The final two volumes of Naxos’s Cortot-Chopin 78s series, of which this is the fifth and final one, offer substantial riches and do so moreover in fine sounding transfers. Three of the four Ballades were successfully accomplished on the same day – 11 March 1929 – and only the G minor belongs to another session made nearly three months later. These are less well known than the later 1933 recordings and are thus doubly deserving of our attention. In the G minor he opens with powerful and potently introspective passion. Subsequent accelerandi may not convince those who favour a more metrically rectitudinous approach but it sounds magnetically fervent nevertheless. Cortot’s expressive range is so wide, so deep that he seems to encompass every tactile facet from the Ballades. In the circumstances his fabled uneven technique, which lets him down in minor ways in the G minor, is of utterly subservient significance. Similarly with the F major we find a remarkable balance between the dictates of lyrical expression and tensile drama. This is a hugely complex piece and it’s difficult to fuse together its oppositional character. Cortot’s solutions always sound convincing and true both to the sinew and to the mind behind it. In the Third Ballade we feel him drive with ever devastating drama toward the heart of the matter – where the volatile flexibility of pulse brings the central section to truly volcanic life. As for the F minor it too is propelled by Cortot’s incendiary eloquence. It stands as a kind of panorama of intensity and of feelings pushed almost to the breaking point. The Nocturnes span a wide range of recording dates but demonstrate the same virtues. There are six here with one remake. The essence of them in Cortot’s hands is an almost vocalised expression allied to ravishing tone colours. True, his individuality can sometimes elide into mannerism – desynchronised chording was no longer fashionable and the metrical to-ings and fro-ings which he displays could fairly be judged indulgent. Still, how ravishing is the F major [Op. 15 No. 1] in all its limpid beauty. The Op.55 Nocturnes have also been transferred on an APR disc devoted to Cortot’s post-war London sessions (APR 5571). Naxos has retained just a slighter higher quotient of surface noise but otherwise there’s little in it. A triumphant end for the Cortot-Chopin series then. Good restoration work allows us to hear these performances in all their disputatious but teeming glory.



Bryce Morrison
Gramophone, May 2007

The passion, brilliance and audacity that makes Cortot a king among players.

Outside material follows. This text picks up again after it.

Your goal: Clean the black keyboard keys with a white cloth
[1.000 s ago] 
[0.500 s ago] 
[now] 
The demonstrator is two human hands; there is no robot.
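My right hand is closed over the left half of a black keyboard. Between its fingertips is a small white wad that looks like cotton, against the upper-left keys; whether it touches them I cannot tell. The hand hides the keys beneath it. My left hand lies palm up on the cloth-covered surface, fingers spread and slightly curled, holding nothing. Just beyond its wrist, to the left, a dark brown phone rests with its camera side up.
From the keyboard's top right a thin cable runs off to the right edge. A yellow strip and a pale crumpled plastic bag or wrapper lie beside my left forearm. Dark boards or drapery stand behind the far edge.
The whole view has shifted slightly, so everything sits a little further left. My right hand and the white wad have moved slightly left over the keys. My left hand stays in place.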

This fifth and final release of Cortot’s 78rpm Chopin recordings is surely the jewel in the crown. Here, the 1929 rather than the more familiar 1933 set of the Ballades blazes with a passion, brilliance and poetic audacity that set the pulses racing and the mind reeling. Here is a great artist who seized the opportunity to achieve ever greater heights of eloquence and rhetorical verve. Superbly restored by Mark Obert-Thorn, every performance is charged with a heady and consuming poetry that confirms Daniel Barenboim’s claim that “Cortot discovered the opium in Chopin”. Take the First Ballade’s opening, where Cortot is every inch the bardic poet, free, rhapsodic and inimitable; or hear him in the Presto con fuoco storms of the Second Ballade, where he plays as if pursued by the furies of hell.

Again, even when inaccuracies fly in all directions in the heat of the chase, no other pianist has approached the Third Ballade’s central C sharp minor turbulence with such daring or recreative force. Cortot was never one to hold back the interests of decorum and in the Fourth Ballade he stretches the parameters of Chopin’s poetry to the very edge, his playing close to being consumed in its own ecstasy.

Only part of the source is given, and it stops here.